● Task requirements
Pictures are to be dropped. Everything else in the listing gets copied exactly.

● The data
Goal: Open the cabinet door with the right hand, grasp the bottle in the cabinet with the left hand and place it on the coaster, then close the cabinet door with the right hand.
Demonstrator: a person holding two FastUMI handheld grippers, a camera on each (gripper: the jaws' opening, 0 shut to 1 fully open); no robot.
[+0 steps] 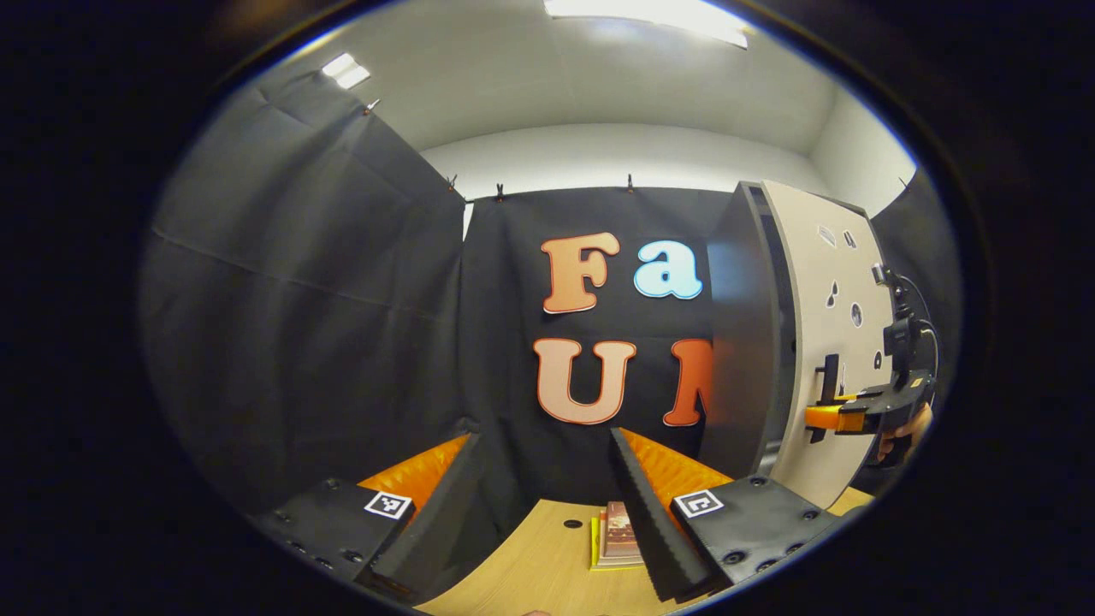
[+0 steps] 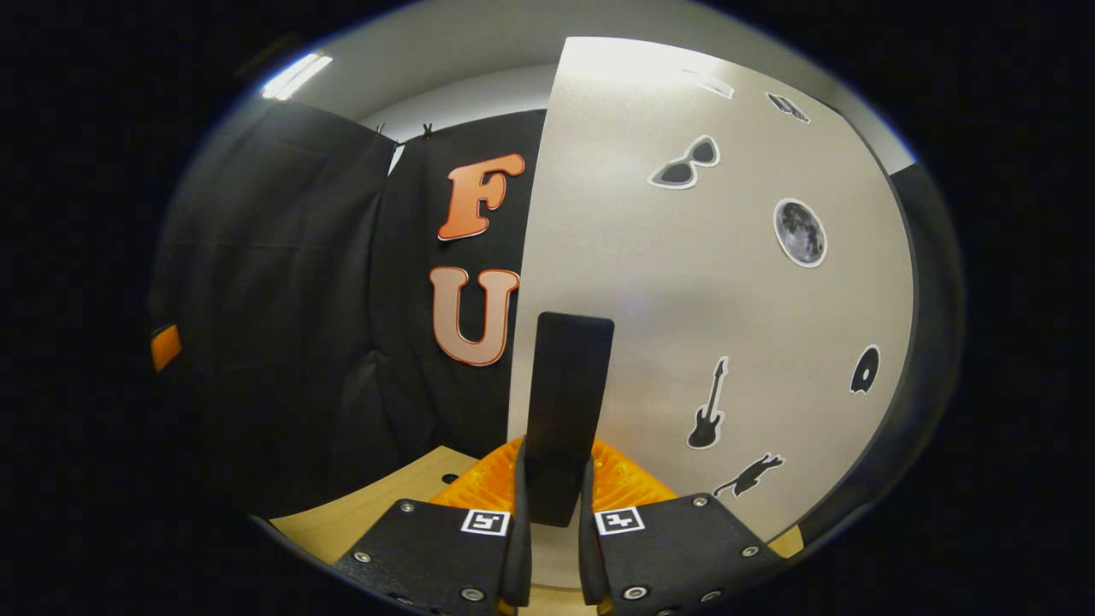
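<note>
Door-opening step is underway. Right gripper (image 2: 554, 547) has its fingers closed on the flat black bar handle (image 2: 567, 402) of the pale grey cabinet door (image 2: 684, 291), decorated with black stickers; seen from the left gripper view, the door (image 1: 834, 342) stands ajar. Left gripper (image 1: 547, 513) hangs back over the light wooden table (image 1: 530, 556), fingers wide and empty. Bottle and coaster are not identifiable, so grasp, placement and closing remain. A small stack of books (image 1: 618, 537) lies between the left fingers' line and the cabinet.
</note>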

● Result of this exercise
Goal: Open the cabinet door with the right hand, grasp the bottle in the cabinet with the left hand and place it on the coaster, then close the cabinet door with the right hand.
Demonstrator: a person holding two FastUMI handheld grippers, a camera on each (gripper: the jaws' opening, 0 shut to 1 fully open); no robot.
[+0 steps] 
[+0 steps] 
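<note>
Door-opening step is underway. Right gripper (image 2: 554, 547) has its fingers closed on the flat black bar handle (image 2: 567, 402) of the pale grey cabinet door (image 2: 684, 291), decorated with black stickers; seen from the left gripper view, the door (image 1: 834, 342) stands ajar. Left gripper (image 1: 547, 513) hangs back over the light wooden table (image 1: 530, 556), fingers wide and empty. Bottle and coaster are not identifiable, so grasp, placement and closing remain. A small stack of books (image 1: 618, 537) lies between the left fingers' line and the cabinet.
</note>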

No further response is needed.